A indústria mineira apresentou números positivos de produção em julho e otimismo dos empresários para o segundo semestre. De acordo com dados da pesquisa Indicadores Industriais da Fiemg divulgada nesta quarta-feira (8), o desempenho no mês repete a tendência de estabilidade verificada nos primeiros seis meses do ano.
Em julho, o faturamento apresentou ligeira alta, houve incremento nas horas trabalhadas influenciado pelo crescimento no emprego e pequeno avanço na utilização da capacidade instalada. Já o Índice de Confiança do Empresário Industrial de Minas Gerais (Icei-MG), de natureza qualitativa, mostrou que as expectativas seguem otimistas para o segundo semestre.

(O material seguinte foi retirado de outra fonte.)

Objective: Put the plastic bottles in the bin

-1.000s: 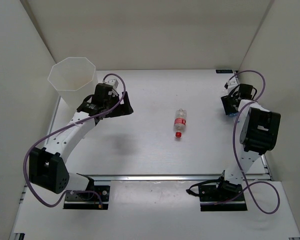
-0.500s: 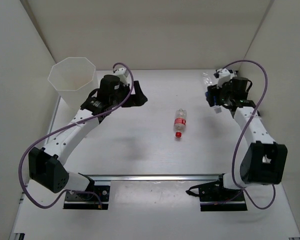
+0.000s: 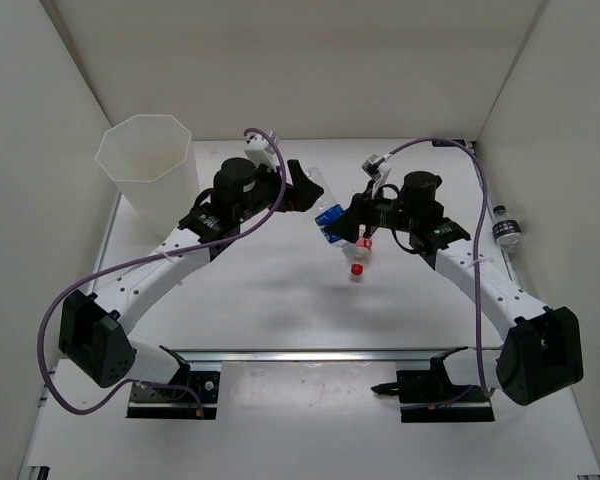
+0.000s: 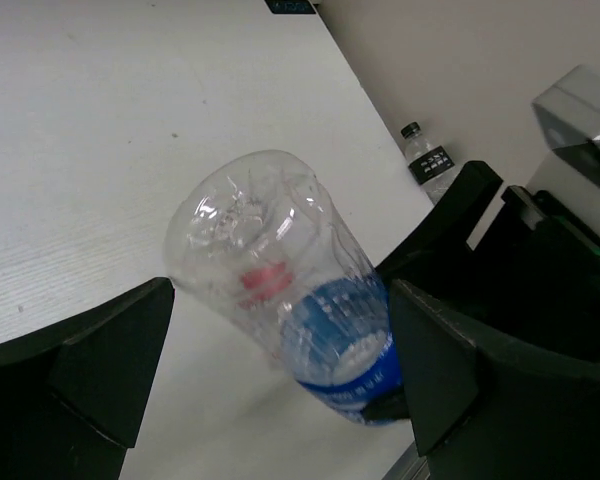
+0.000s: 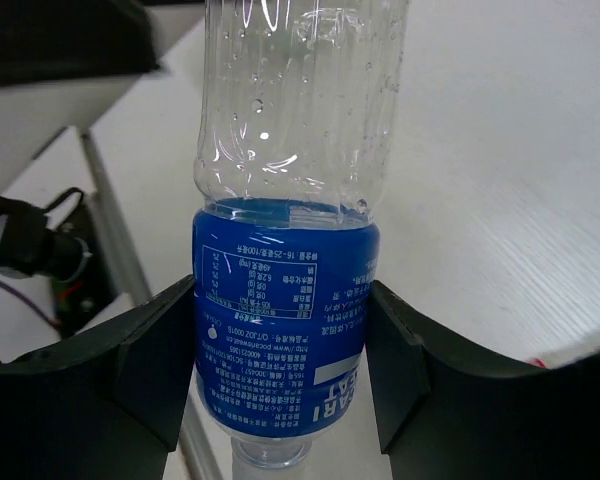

Na avaliação do presidente do Conselho de Política Econômica e Industrial da Fiemg, Lincoln Gonçalves Fernandes, o otimismo dos empresários é justificado pela conjuntura. “É crescimento bom para uma economia que apresenta relativa estabilidade,” analisou.
Em julho, o faturamento da indústria mineira registrou elevação de 1,30%, em relação a junho. No mesmo período, o emprego mostrou incremento de 0,72%. As horas trabalhadas na produção mostraram acréscimo de 3,80% em julho, na comparação com o mês anterior. Este foi o oitavo mês consecutivo de crescimento da variável nesta base de comparação. Já a massa salarial real apresentou incremento em julho de 11,59%, quando comparada ao mês anterior. Por sua vez, a Utilização da Capacidade Instalada registrou expansão de 1,89 pontos percentuais (p.p.) em relação a junho.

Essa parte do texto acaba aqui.